From wiki.zmanda.com
Jump to navigation Jump to search

This article is a part of the Troubleshooting collection.

Problem

The backup starts normally, but after some time, the following message shows up in the amdump log on the server (long lines folded):

driver: result time 553.824 from dumper0: FAILED 01-00002 \
        [mesg read: Connection reset by peer]
dumper: kill index command

On the client side, sendbackup log contains:

sendbackup: time 301.700: index tee cannot write [Broken pipe]
sendbackup: time 301.700: pid 15145 finish time Tue Mar 21 15:39:18 2006
sendbackup: time 301.712: 124: strange(?): \
        sendbackup: index tee cannot write [Broken pipe]

The error occurs usually at the same time, in the example above after 300 seconds.

Explanation

The cause of this is usually a firewall between the server and client (or on one of them) that times out idle TCP connections.

The "mesg" channel is used to transfer the error output of the backup program.

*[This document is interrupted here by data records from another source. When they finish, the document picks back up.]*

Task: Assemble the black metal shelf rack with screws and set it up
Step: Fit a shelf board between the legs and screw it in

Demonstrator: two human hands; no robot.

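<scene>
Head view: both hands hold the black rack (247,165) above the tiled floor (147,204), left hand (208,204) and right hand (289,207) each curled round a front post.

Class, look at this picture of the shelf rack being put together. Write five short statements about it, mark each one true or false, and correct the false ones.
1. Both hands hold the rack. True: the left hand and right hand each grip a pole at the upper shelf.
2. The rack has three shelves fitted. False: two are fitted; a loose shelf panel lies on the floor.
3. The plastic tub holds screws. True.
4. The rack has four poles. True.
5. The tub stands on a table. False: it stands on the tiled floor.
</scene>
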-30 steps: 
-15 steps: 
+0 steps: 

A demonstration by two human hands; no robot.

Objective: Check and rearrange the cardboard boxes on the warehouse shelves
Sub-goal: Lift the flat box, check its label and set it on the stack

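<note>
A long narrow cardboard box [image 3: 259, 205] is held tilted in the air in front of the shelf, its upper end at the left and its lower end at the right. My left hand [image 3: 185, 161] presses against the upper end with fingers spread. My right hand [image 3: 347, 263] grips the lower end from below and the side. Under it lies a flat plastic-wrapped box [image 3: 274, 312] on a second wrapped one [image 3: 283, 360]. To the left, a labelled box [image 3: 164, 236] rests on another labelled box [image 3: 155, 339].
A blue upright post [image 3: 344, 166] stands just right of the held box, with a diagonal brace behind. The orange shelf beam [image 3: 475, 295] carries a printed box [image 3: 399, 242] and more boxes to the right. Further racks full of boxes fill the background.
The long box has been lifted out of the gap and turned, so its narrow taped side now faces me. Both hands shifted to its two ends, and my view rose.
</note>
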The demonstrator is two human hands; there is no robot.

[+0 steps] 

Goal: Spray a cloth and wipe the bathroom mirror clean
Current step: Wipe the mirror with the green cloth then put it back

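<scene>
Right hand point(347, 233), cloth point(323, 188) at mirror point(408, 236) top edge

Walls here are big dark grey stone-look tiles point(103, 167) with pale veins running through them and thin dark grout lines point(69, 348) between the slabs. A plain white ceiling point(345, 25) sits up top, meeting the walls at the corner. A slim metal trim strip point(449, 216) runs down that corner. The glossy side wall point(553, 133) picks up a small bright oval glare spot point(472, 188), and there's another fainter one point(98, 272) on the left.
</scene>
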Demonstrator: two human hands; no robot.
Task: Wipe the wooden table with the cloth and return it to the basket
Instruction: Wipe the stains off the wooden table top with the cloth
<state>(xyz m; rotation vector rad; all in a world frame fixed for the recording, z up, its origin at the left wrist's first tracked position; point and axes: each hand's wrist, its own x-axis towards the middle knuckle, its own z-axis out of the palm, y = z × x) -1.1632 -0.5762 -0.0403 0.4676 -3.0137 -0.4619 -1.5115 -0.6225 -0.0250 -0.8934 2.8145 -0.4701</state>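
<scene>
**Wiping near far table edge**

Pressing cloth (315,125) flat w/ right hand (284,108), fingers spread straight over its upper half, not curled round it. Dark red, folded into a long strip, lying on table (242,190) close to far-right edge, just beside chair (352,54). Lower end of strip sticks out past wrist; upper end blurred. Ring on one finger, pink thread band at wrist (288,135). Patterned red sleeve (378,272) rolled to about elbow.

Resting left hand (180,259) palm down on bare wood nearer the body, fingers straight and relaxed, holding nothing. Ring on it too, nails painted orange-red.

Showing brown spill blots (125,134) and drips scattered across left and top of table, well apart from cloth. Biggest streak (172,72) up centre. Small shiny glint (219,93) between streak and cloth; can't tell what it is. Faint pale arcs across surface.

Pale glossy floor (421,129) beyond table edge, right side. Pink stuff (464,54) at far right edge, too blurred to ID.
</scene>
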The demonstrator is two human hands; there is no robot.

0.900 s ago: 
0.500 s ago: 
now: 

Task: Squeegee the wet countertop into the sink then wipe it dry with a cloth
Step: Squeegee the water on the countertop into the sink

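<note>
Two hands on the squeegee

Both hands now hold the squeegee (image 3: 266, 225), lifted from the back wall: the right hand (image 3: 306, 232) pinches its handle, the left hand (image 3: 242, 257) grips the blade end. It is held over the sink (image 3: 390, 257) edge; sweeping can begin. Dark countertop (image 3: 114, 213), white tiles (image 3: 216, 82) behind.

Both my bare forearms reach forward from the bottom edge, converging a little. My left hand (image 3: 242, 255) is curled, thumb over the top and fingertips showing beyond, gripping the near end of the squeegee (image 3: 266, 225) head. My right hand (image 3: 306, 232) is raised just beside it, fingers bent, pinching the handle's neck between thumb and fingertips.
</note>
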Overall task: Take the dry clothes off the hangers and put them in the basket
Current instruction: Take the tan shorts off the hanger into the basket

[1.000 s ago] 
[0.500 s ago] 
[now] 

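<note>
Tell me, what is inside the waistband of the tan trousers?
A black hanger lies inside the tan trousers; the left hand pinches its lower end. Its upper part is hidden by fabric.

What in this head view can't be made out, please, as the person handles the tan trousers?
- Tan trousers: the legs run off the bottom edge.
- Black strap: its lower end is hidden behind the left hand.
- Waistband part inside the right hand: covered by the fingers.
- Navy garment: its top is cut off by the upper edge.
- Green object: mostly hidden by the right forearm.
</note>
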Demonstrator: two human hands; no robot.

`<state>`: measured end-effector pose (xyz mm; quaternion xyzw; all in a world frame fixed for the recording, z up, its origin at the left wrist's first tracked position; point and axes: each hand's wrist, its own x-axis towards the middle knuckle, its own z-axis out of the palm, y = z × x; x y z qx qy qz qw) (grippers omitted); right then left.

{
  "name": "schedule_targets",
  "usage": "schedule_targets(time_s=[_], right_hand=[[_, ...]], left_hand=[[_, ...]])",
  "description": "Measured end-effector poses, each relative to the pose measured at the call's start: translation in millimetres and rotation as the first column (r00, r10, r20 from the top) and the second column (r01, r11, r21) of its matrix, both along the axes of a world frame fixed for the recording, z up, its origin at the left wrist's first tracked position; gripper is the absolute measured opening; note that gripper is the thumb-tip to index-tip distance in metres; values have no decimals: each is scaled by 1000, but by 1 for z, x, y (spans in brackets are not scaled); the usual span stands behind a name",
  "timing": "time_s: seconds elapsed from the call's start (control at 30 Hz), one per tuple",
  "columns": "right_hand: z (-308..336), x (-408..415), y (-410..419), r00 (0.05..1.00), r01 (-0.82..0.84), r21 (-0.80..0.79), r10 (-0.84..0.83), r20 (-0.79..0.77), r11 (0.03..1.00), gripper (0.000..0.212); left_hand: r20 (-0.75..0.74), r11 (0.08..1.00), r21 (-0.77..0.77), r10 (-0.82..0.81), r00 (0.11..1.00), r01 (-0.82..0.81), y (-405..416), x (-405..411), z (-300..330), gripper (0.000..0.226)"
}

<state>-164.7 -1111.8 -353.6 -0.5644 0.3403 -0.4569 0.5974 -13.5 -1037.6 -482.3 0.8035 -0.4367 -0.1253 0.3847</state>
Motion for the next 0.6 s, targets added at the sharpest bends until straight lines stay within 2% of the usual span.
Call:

When there are no errors, the only thing that is transferred is the summary at the end (for gnutar: "Total size: 123456789 bytes").

The Amanda server notices that something breaks the TCP connection for the mesg channel. Then Amanda begins to clean up the other associated streams: it kills the server part of the index channel and closes the index channel and the data channel.

The client does not need to send anything on the mesg channel, and is unaware that that connection is closed. But as soon as it wants to write to the index channel, or data channel, it will get an error about the broken pipe.

This problem also manifests in idle SSH sessions between the same machines spontaneously ending at the next activity.

Solution

TCP connections can periodically send dummy packets (TCP keepalives) over an idle connection. You need to increase the frequency of these packets avoiding the firewall to time out the connection. The default interval is usually 7200 seconds.

For Linux do:

echo 180 > /proc/sys/net/ipv4/tcp_keepalive_time

(The unit is expressed in seconds.)

For FreeBSD do:

 sysctl net.inet.tcp.keepidle=180000

(The unit is expressed in milliseconds.)

This will send a keepalive dummy packet every 180 seconds.

For Solaris the equivalent setting is:

ndd -set /dev/tcp tcp_keepalive_interval 180000

Another possibility is to increase the timeout in the firewall.